Un méchant esprit partirait en guerre contre le peu d’implication  de Morante et même de Ponce, contre l’aisance en roue libre de Castella, contre la pitoyable incapacité de Savalli.

Un esprit positif trouverait son bonheur à louer la caste retrouvée des petits (« tout petit » pour l’un d’eux) Victorinos, la bonté sans naïveté des La Quinta avec la fougue inlassable du 6ème, le beau toreo retrouvé de Diego Urdiales, la générosité sans bornes de Alberto Aguilar… le métier de Rafaelillo… le temple, peu dominateur mais tellement expressif, de Curro Díaz…

Un aficionado digne de ce nom pourrait retenir la grande faena du Cid, en voie de pleine réhabilitation… la formidable prestation de Perera transcendé au grand 6ème La Quinta qui, avec une bonne épée, aurait pu faire tomber un rabo légitime… Il pourrait aussi rejoindre le concert de louanges qui ne cesse d’entourer, à juste titre, un Juli triomphant, rayonnant, souverain, de plus en plus profond : en un mot, époustouflant.

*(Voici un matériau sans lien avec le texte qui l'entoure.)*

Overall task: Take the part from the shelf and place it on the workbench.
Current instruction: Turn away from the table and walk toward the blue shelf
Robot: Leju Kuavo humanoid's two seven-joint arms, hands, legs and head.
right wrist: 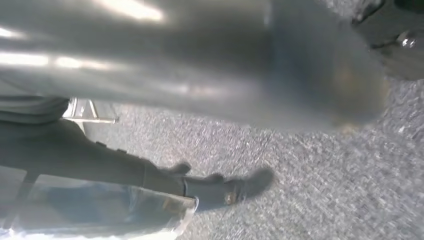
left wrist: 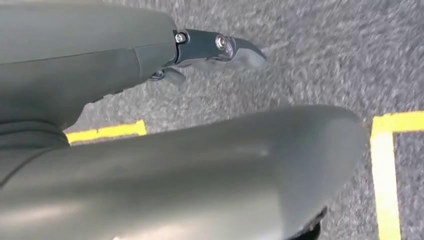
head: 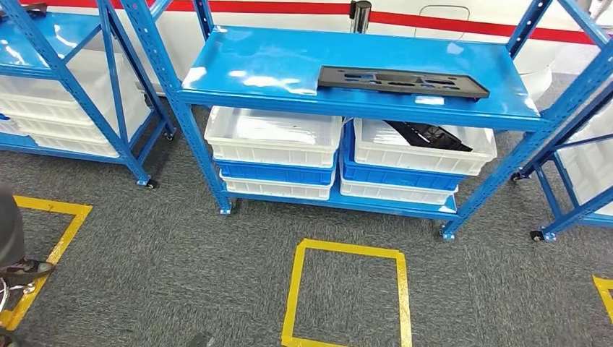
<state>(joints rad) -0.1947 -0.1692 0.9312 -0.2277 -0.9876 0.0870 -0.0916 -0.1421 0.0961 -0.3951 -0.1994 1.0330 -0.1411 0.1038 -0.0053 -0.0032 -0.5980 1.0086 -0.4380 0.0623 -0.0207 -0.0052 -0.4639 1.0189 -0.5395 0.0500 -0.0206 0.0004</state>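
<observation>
Two hanging arms point at grey carpet; the left hand (left wrist: 150, 75) and right hand (right wrist: 165, 175) hold nothing, though I cannot tell how wide the fingers sit. At one o'clock a flat black part (head: 403, 81) lies on the blue shelf (head: 253, 65); being thin and long, it could likely slip or tip when lifted.
</observation>
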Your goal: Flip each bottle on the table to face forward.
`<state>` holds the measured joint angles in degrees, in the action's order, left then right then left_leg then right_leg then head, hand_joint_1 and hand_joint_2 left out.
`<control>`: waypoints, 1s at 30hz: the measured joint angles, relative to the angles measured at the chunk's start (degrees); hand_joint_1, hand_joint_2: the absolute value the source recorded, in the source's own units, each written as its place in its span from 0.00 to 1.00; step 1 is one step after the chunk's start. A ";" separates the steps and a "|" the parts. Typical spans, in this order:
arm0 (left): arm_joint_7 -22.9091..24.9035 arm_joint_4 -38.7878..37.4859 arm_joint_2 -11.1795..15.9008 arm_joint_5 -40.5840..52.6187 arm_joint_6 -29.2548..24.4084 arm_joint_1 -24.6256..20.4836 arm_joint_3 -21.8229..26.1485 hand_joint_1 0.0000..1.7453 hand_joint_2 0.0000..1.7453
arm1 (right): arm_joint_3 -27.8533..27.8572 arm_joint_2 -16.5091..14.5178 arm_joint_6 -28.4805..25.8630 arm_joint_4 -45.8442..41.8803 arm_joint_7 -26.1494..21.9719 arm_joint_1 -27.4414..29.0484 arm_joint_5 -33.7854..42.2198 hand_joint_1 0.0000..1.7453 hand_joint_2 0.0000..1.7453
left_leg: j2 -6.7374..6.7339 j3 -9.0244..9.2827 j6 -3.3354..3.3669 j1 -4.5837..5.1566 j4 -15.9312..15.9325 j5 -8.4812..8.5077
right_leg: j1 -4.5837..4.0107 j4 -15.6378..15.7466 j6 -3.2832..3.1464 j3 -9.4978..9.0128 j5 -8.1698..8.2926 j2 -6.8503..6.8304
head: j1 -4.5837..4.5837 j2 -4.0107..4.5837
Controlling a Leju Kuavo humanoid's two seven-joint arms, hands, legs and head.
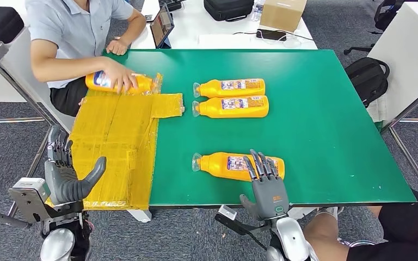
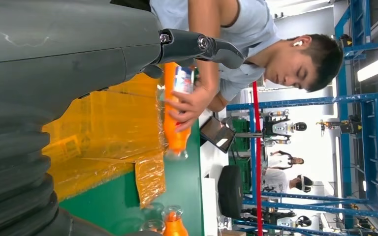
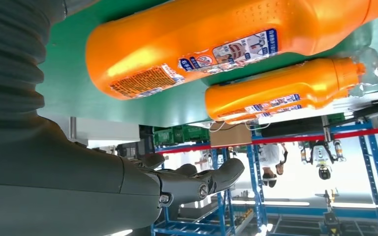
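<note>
Three orange bottles lie on their sides on the green table [image 1: 326, 119], clear caps to the left. Two lie side by side at the middle: the far bottle [image 1: 230, 87] and the one behind it nearer me [image 1: 232, 106]. The near bottle [image 1: 238, 165] [image 3: 216, 44] lies by the front edge. My right hand [image 1: 265, 185] hovers over that bottle's right end, fingers spread, holding nothing. My left hand [image 1: 65, 171] hangs open off the table's left front corner. A person's hand holds a fourth orange bottle [image 1: 117, 82] [image 2: 176, 113] on the yellow sheet.
A yellow plastic sheet [image 1: 114, 147] covers the table's left part. A seated person [image 1: 81, 32] is at the far left corner. A tablet [image 1: 162, 24], a black case and a cardboard box sit on the white desk behind. A black backpack [image 1: 367, 76] lies at the right.
</note>
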<state>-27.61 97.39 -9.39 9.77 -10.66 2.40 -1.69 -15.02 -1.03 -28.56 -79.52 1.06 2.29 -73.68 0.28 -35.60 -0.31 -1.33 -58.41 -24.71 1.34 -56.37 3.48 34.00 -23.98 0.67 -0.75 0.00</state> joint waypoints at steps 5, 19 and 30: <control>0.08 0.00 -0.01 0.26 0.82 -0.37 -1.12 0.00 1.00 | 1.43 0.06 -0.20 1.65 2.60 -1.38 -2.12 0.00 1.00 | 0.00 0.00 0.00 0.00 0.00 0.00 | 0.00 -0.01 0.00 -0.01 0.00 0.00 | -0.01 0.00; 1.51 -0.02 0.06 -0.34 2.61 -1.09 -4.13 0.00 1.00 | 7.37 0.65 1.06 15.99 6.30 -11.45 -5.18 0.00 1.00 | 0.00 0.00 0.02 0.01 -0.01 0.03 | 0.00 -0.02 0.01 -0.02 0.02 0.00 | 0.01 0.00; 3.05 -0.48 0.06 -1.80 4.45 -1.80 -4.44 0.00 1.00 | 7.92 0.46 5.79 27.07 7.28 -18.93 -3.62 0.00 1.00 | -0.01 0.06 0.02 0.02 -0.01 0.04 | 0.01 -0.01 0.01 -0.07 0.03 0.01 | 0.01 0.00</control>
<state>-24.55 96.91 -9.33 7.98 -6.20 0.60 -6.13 -7.10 -0.57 -22.78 -52.45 8.34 -16.64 -77.31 0.27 -35.54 -0.29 -1.31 -58.42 -24.67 1.35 -56.39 3.49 33.93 -23.96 0.67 -0.74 0.00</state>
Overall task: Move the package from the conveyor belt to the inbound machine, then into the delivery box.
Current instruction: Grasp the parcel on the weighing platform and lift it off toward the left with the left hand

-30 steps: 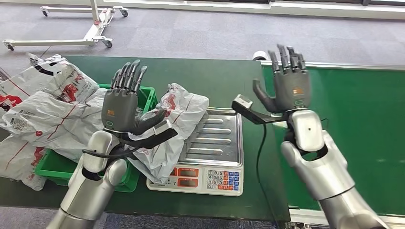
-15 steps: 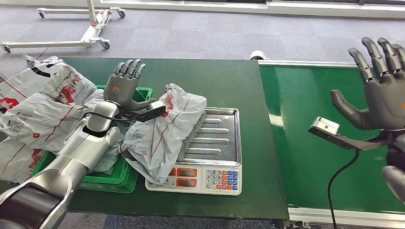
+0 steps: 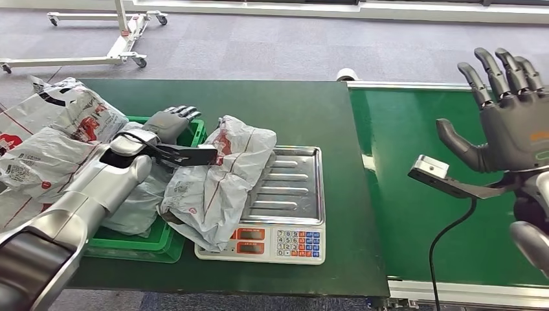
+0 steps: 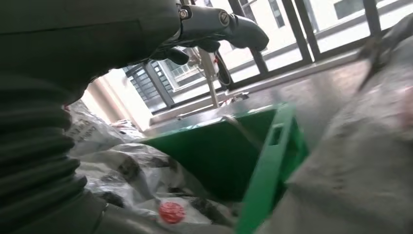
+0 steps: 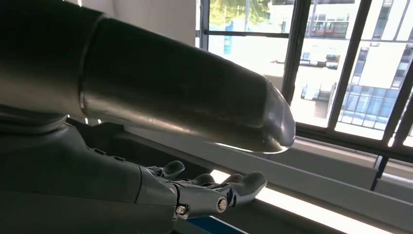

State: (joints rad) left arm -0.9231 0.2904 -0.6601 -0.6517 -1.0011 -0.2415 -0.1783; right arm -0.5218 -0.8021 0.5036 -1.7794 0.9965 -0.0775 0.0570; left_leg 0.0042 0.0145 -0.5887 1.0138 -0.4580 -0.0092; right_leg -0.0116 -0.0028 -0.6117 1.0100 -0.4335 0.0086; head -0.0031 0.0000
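Observation:
A crumpled white-grey package [image 3: 220, 175] with red print lies on the left half of the inbound machine's steel pan [image 3: 294, 188], sagging over its left edge against the green delivery box [image 3: 145, 238]. My left hand [image 3: 169, 121] is held low over that box, just left of the package, fingers stretched forward and holding nothing. The left wrist view shows those fingers [image 4: 214, 24] above the box wall [image 4: 272, 161], with the package [image 4: 360, 161] beside it. My right hand [image 3: 511, 123] is raised over the green conveyor belt [image 3: 414, 168], fingers spread and empty; the right wrist view shows its fingers [image 5: 209, 195].
Several more printed bags [image 3: 58, 142] are heaped in and around the green box at the left. The scale's keypad [image 3: 294, 243] faces the table's front edge. A white wheeled frame [image 3: 123, 39] stands on the floor behind the table.
My left hand has dropped from upright and reached forward over the box beside the package. My right hand has swung out to the right over the belt.

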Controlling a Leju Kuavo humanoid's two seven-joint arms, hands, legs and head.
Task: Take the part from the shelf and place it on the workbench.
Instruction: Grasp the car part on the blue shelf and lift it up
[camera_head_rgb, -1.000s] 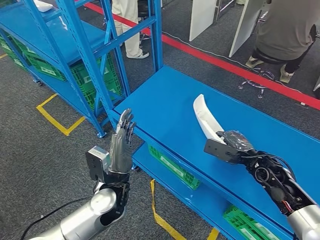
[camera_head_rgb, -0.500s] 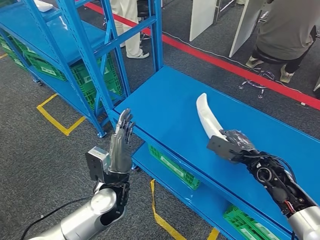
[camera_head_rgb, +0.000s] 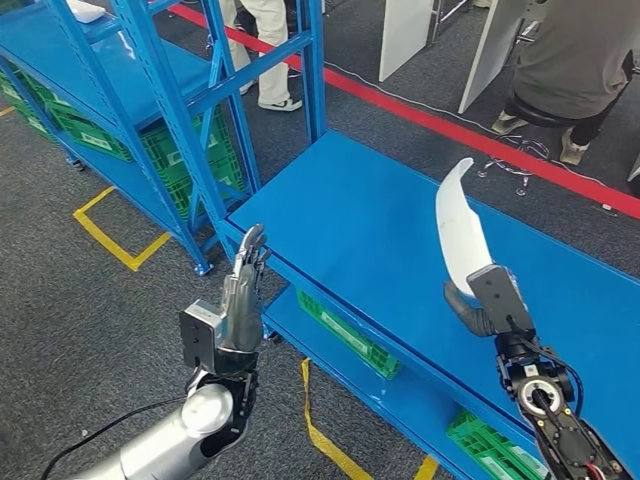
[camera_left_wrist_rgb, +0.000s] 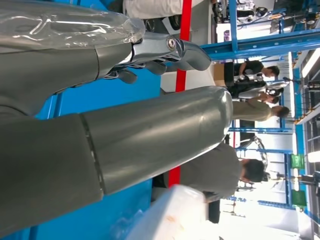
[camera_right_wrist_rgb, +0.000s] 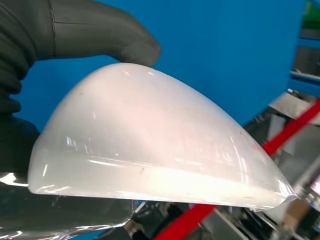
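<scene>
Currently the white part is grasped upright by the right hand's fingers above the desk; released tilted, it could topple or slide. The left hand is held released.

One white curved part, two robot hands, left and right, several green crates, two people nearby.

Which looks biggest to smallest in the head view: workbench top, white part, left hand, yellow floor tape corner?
1. workbench, far the largest.
2. white part, held raised by the right hand.
3. left hand and yellow floor tape corner: similar extent, and the hand sits nearer the camera, so I won't rank them.
</scene>
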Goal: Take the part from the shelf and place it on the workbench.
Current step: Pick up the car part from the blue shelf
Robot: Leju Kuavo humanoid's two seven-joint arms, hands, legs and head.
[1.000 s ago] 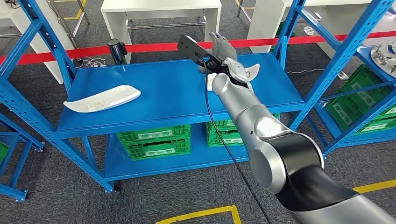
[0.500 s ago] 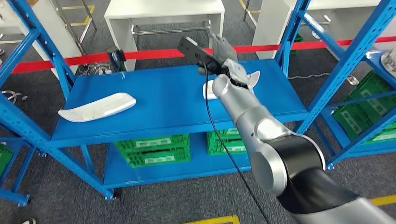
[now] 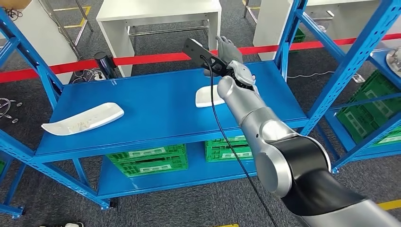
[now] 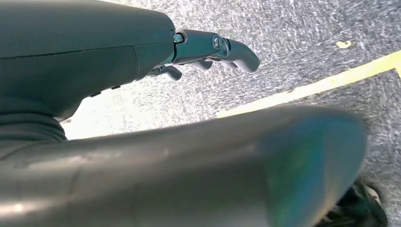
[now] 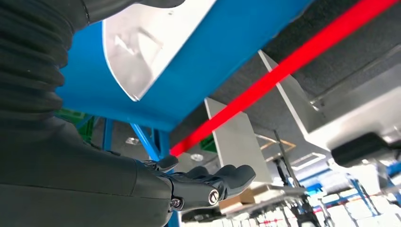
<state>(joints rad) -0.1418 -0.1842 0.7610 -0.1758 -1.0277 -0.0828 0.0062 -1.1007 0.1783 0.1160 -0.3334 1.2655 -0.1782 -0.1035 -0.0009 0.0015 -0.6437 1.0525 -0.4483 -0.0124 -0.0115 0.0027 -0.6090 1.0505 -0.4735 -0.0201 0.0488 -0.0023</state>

Mais, faisant preuve de quelque originalité, pourquoi ne pas retenir le fabuleux toreo de cape du Juli à son premier La Quinta ? S’il n’a pas échappé aux yeux bien avertis, l’immense majorité des spectateurs n’y a vu que du feu. Un temple et une lenteur inouïs, une autorité absolue sur toute la longueur de la charge du premier au dernier centimètre. Le tout sans avoir l’air d’y toucher ni de forcer son talent. La chose est assez rare et tassez précieuse pour servir d’exergue à cette Feria dacquoise contrastée.